**What is required:** Each line from the one holding "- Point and" to the end of the data below must be output verbatim, with no other lines.

.....

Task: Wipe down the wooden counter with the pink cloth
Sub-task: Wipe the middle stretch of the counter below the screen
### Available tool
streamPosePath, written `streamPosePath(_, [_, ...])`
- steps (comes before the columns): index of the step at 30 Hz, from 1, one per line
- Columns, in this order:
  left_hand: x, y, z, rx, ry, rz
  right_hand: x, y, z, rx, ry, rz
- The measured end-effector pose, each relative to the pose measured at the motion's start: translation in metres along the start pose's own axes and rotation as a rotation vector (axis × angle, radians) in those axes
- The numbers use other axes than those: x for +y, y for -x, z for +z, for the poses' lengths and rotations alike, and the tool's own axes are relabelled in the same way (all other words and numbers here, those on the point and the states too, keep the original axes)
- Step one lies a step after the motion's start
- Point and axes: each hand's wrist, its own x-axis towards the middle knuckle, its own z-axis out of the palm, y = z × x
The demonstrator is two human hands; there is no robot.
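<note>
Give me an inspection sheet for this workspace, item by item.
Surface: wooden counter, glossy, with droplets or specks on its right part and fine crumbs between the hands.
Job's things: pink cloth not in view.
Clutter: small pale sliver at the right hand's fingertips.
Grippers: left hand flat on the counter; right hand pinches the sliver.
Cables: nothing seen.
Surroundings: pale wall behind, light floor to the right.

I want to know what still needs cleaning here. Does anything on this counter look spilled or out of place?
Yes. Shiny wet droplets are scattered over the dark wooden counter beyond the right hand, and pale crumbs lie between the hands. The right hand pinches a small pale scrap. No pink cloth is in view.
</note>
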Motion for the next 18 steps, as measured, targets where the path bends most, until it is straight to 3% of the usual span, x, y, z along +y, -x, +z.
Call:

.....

**Solution:**
- Point and axes: each hand's wrist, its own x-axis towards the middle knuckle, its own z-axis out of the palm, y = z × x
The demonstrator is two human hands; there is no robot.
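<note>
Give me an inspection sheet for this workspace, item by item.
Surface: wooden counter, glossy, with droplets or specks on its right part and fine crumbs between the hands.
Job's things: pink cloth not in view.
Clutter: small pale sliver at the right hand's fingertips.
Grippers: left hand flat on the counter; right hand pinches the sliver.
Cables: nothing seen.
Surroundings: pale wall behind, light floor to the right.

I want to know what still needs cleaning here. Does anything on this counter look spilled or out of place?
Yes. Shiny wet droplets are scattered over the dark wooden counter beyond the right hand, and pale crumbs lie between the hands. The right hand pinches a small pale scrap. No pink cloth is in view.
</note>
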Motion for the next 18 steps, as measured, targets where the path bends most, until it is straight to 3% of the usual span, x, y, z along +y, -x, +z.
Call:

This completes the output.